Recent court victories by Jane Kelsey and Jon Stephenson have vindicated those who have long complained about the culture of excess that permeates the National government’s cabinet. Excess and abuse of authority preceded the current government but this one has taken the practice to art form. It has resulted in allegations of corruption and behaviour such as that outlined in Nicky Hager’s Dirty Politics, and it has compromised the integrity of the DPMC, GCSB, NZDF, Ombudsman and SIS in doing so. If it did not openly encourage, at a minimum it facilitated managerial excess in agencies “overseen” by a variety of ministerial portfolios. The combination of ministerial and managerial excess–executive excess, to re-coin the phrase–is malignant in a liberal democracy.
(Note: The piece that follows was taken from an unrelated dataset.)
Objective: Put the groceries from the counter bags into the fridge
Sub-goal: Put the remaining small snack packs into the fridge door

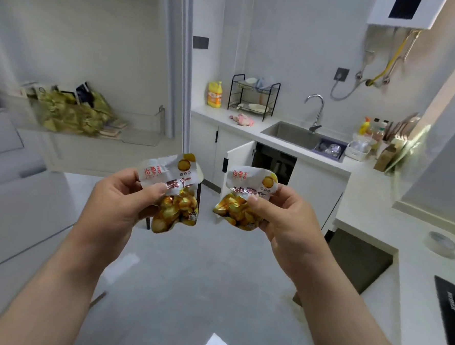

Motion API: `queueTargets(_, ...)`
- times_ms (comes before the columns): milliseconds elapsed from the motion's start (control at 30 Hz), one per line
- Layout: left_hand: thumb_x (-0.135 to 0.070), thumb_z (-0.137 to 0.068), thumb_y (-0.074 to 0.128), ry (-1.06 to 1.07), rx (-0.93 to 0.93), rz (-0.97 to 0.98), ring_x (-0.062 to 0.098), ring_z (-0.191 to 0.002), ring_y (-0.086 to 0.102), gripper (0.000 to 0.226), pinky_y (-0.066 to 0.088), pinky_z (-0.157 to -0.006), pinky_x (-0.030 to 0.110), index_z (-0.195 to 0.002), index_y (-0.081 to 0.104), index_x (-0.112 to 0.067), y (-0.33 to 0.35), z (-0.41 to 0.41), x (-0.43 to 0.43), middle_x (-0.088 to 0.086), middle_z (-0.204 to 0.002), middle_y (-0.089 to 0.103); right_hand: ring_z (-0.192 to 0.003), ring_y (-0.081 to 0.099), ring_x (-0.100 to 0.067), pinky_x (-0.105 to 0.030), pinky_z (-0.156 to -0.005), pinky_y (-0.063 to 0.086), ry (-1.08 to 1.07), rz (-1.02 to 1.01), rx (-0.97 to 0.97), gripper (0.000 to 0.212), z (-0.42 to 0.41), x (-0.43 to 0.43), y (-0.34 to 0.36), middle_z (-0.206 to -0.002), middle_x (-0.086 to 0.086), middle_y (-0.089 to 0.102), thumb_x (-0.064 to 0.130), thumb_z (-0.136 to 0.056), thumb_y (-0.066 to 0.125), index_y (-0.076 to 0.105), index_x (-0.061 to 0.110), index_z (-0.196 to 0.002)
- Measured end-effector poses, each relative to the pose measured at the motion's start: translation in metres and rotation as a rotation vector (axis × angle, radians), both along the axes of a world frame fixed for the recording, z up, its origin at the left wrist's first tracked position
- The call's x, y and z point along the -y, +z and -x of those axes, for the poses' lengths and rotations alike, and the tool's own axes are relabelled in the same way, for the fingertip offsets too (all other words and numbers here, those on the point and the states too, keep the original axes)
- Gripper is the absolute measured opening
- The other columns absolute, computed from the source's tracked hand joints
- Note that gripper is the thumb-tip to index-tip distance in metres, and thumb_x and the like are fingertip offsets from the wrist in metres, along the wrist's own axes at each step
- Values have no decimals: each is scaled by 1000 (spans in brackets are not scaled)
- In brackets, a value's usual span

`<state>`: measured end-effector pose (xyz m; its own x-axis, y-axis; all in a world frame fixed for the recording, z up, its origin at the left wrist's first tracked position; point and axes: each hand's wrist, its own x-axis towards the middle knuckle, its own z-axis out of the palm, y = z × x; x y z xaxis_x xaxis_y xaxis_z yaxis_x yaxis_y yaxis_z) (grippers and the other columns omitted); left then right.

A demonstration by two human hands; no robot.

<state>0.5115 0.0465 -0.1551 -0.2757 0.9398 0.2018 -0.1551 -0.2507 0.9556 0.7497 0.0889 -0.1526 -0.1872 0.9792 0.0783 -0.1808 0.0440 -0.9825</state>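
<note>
We are holding two small snack packets up over the floor at the middle of our view, one in each of our hands, with a gap between them. Our left hand (118, 200) is pinching the left packet (176, 193) at its waist, thumb pressing on the printed front. Our right hand (284, 221) is gripping the right packet (248, 197) the same way. Both hands are clamped on their packets and are sitting apart from each other.

Each packet's long axis is running nearly upright. The silver sealed end is pointing to 12 o'clock and the bulging yellow end to 6 o'clock, leaning a little towards 7 o'clock. The printed faces are turning towards us.

Beneath them a glossy grey floor (188, 276) is reflecting light. From 1 o'clock round to 3 o'clock a white desk (373, 208) is running along the walls, carrying a steel sink (290, 133) with a curved tap (316, 111), a black dish rack (253, 96), a yellow bottle (215, 94) and a pink cloth (241, 120). Below the sink a cabinet door (238, 167) is standing open. At 10 o'clock a clear shelf (143, 138) is holding green packs (73, 112), blurred
</note>
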Motion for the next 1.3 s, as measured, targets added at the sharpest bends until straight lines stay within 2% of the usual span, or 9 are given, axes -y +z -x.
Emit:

Apparently the courts, or perhaps better said, two High Court judges, have caught on to the problem. Although the reasoning of the judge that forced the Stephenson settlement has not been made public, the judge in the Kelsey versus Groser case made abundantly clear that the “unlawful” behaviour exhibited by Groser and his staff included the Office of the Ombudsman as well as abuse of process. Likewise, the settlement of the Stephenson case involved not only a payment but a retraction and statement of regret by the NZDF as an institution, rather than by the command officer who was the subject of the defamation lawsuit. That suggests that more than one individual and branch of government may have had a hand in slandering Mr. Stephenson. Yet no independent review of their actions has been done.
There are other instances where the independence and integrity of reviewing agencies have come into question. Think of the Police Complaints Authority and the skepticism with which its findings are held. Think of past findings (such as during the Zaoui case) by the Inspector General of Intelligence and Security. Think of the way Crown Law has behaved in several high profile politically charged cases. Although adjustments have been made to some oversight agencies like the IGSI and not all oversight agencies are uniformly compromised, there appears to be a necrosis spreading across the system of institutional checks and balances in Aotearoa.
Those who regularly submit Official Information Act (OIA) requests will already know that the process is routinely abused, especially but not exclusively by security services. Delays beyond the mandated time frame for response are common. Censoring of material prior to release is common. So is the Ombudsman’s practice of upholding decisions to withhold or censor material on broadly defined national security grounds. Cynics might say that is a case of one hand washing the other. Others might go further and say that the problem is systemic rather than random and occasional. However skepticism is voiced, there is a sense that when it comes to the Ombudsman and other oversight agencies, they are more about whitewashing than honest scrutiny.
This again raises the issue of politically neutral, independent and transparent oversight. I have written a fair bit on the need for independent oversight of intelligence agencies above and beyond the Inspector General of Intelligence and Security, Commissioner of Warrants and current Select Committee on Intelligence and Security. I have not written about the problems with the Office of the Ombudsman and treatment of OIAs. But it should be clear by now that when it comes to democratic oversight of executive departments and those that lead them, New Zealand is hollow at its core.
Readers may recall that I have written about horizontal and vertical accountability in the democratic state. This academic concept finds real meaning in this case. Beyond the problem of vertical accountability in a country where electoral preferences are the subject of poll-driven media manipulation by government PR agents, elite cronyism is the norm and where civil society organisations are weak in the face of that, there is a serious lack of horizontal accountability in New Zealand. Agencies such as the Ombudsman that are entrusted with overseeing the behaviour of politicians and senior state managers  are seemingly subordinate (or at least submissive) to them. With some notable exceptions, when it comes to executive excess even the courts appear to have become as much instruments as they are arbiters of government policy and behaviour.
The first question that has to be asked is when does ministerial skirting or manipulation of the rules rise to the level of criminal offence? Is the complicity of more than one government entity (say, MFAT and the Ombudsman) in circumventing or obstructing OIA requests a trigger for a criminal investigation? Â If not, what is? If so, who prosecutes the offence given current institutional arrangements?
There are a number of reviews and investigations of government agencies already underway. There are Royal Commissions on matters of policy. Private prosecutions are possible. Constitutional experts may know the answer, but I wonder if there also is an overarching investigatory body or process with legal authority that can look into the system of institutional (horizontal) Â accountability and oversight mechanisms currently operative in the country. I ask because from where I sit the system looks broken.